Tadhg Kennelly is retired but he’s still getting used to it. Standing on County Kerry’s Ballybunion Beach on a bitterly cold winter’s morning, Ireland’s only Australian Football League (AFL) Premiership winner surveys the miles of wet sand he pounded up and down for year after year, whipping himself into shape for another body-slamming season of “footie”, and contemplates aloud the possibility of a little jog just for old time’s sake. He’s already wearing a pair of trainers, so blowing the cobwebs off with a quick tilt against the biting Atlantic wind is convenient and appealing, especially as, for once, there’s no pressure on him to do it, no nagging training schedule drumming its fingers in his conscience. But: “Nah, I don’t have to do it and that’s exactly why I’m not going to,” he says. “I think I might head to the pub for a couple of hot whiskeys instead.”
The decision is punctuated with raucous laughter, an infectious trademark guffaw that peppers the conversation of an affable, engaging man invigorated by the new possibilities of life unfolding before him as an ex-AFL player and the giddy realisation that his ravaged body will now be allowed to mend itself.
“My joints are very loose,” he explains. “I’m constantly dislocating fingers and my shoulder dislocated about nine times in 2008. I had surgery at the end of that season. So my body has been through a lot. I’ve had 15 sports operations. Shoulder, knee over-use; groin [injuries]. Nerve endings. I’ve been all over the world and cut open. They’re very good medically [at Sydney Swans, his club]. I’ve been sent to America, Germany and China for surgery. They don’t care about the cost. They just get you the best. And I’ve never had any problems. I’ve gone in and got it done and they’ve fixed it.”
So now he can turn his back on a blast down the beach without guilt, the dreaded ladder interval sessions already a fast-fading memory.
At just 30 years of age, Kennelly’s had a good innings by AFL standards but at home in Kerry, where there is only one code, the speculation has been relentless that he will attempt a reprise of his successful one-off 2009 campaign for an All Ireland Football medal with the county team.
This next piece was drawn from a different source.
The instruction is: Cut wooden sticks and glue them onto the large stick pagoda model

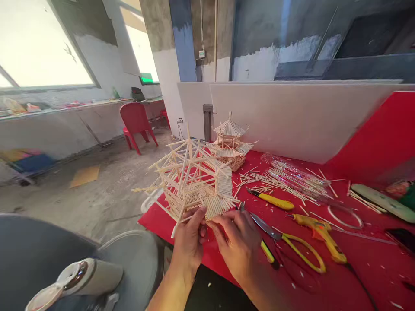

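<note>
A half-covered pagoda model (191, 172) of thin wooden sticks stands at the red table's near left corner, its upper frame bare. Rows of sticks cover part of its lower roof (224, 183). My left hand (191, 235) is closed on the model's near edge, thumb uppermost. Close beside it, my right hand (238, 242) is closed, thumb and fingertips pinching a thin wooden stick (210, 220) at the lower roof's edge. The fingers partly hide this stick. Scissors (285, 239) with yellow handles and a yellow utility knife (275, 201) lie right of my right hand.
Behind stands a roofed stick pagoda (230, 142). Loose sticks (285, 181), a yellow glue gun (319, 233) with its cord, a green case (382, 202) and a dark phone (402, 238) lie rightward. A lidded cup (87, 276) sits on a grey stool (136, 250) at lower left.
</note>
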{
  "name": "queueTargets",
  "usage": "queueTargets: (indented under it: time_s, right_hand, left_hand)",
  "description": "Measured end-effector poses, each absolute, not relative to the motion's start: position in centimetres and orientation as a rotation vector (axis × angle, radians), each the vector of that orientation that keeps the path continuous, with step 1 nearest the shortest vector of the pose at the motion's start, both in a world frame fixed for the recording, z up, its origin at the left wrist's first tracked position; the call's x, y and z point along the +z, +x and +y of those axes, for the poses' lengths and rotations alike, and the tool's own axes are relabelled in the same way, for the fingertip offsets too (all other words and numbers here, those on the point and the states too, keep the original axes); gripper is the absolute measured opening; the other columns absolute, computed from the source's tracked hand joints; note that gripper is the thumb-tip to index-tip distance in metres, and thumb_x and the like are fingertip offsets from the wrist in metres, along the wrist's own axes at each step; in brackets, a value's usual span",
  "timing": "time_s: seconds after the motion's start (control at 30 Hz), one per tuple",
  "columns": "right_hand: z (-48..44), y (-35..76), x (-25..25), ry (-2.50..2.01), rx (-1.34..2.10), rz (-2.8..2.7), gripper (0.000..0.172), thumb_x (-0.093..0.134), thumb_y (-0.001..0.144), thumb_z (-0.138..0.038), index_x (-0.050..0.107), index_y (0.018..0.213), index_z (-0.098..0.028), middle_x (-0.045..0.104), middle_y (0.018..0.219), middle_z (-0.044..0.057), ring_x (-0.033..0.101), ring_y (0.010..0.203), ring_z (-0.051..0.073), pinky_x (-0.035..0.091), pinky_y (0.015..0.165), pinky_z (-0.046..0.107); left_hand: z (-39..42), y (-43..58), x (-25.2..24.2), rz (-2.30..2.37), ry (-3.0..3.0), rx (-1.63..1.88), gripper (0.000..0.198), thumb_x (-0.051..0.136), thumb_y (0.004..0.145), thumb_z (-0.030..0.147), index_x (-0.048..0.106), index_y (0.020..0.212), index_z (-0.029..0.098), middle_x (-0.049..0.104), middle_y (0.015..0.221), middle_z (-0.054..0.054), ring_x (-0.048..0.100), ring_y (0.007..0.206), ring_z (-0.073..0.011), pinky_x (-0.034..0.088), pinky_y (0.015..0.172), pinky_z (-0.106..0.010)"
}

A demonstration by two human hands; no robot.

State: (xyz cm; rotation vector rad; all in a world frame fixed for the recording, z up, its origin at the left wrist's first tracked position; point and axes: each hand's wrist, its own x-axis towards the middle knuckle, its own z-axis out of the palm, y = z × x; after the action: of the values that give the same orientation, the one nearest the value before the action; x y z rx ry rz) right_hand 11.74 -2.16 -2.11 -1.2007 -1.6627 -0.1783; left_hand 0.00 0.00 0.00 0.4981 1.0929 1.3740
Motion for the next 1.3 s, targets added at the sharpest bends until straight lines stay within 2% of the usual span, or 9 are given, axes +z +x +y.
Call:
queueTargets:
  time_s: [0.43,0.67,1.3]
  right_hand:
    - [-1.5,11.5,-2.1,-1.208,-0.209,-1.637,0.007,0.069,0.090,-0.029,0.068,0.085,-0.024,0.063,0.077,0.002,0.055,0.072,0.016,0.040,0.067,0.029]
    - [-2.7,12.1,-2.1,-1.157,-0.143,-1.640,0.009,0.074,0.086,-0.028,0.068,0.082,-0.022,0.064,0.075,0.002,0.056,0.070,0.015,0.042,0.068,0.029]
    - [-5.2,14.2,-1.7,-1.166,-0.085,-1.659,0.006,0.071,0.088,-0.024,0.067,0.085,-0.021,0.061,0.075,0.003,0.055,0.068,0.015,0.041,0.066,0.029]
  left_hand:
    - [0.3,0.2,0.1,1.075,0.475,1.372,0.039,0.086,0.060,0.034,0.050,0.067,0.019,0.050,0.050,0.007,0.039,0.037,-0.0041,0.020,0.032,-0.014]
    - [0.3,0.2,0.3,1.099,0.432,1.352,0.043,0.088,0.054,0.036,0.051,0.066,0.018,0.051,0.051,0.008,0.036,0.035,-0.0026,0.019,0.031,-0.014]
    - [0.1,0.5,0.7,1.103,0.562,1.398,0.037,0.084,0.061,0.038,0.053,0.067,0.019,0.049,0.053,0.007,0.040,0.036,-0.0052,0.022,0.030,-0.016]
Even if he does don the green and gold sometime in the future, you sense that the sheer violence of Aussie Rules physical preparation can never be repeated. He stretched out his sojourn at the top level longer than most and to extend it further would be tempting fate.
“The average lifespan of an AFL career is four years,” he says. “The turnover is huge. I was lucky because until I was 26 I had nothing and then probably the last four years I started noticing wear and tear.
“The enormous distances we were travelling… We were running between 15 and 24km per game, 25 weeks in a row. And that’s without getting any bump or tackle. You get to cope with it because you have a massive pre-season that goes on for three months.”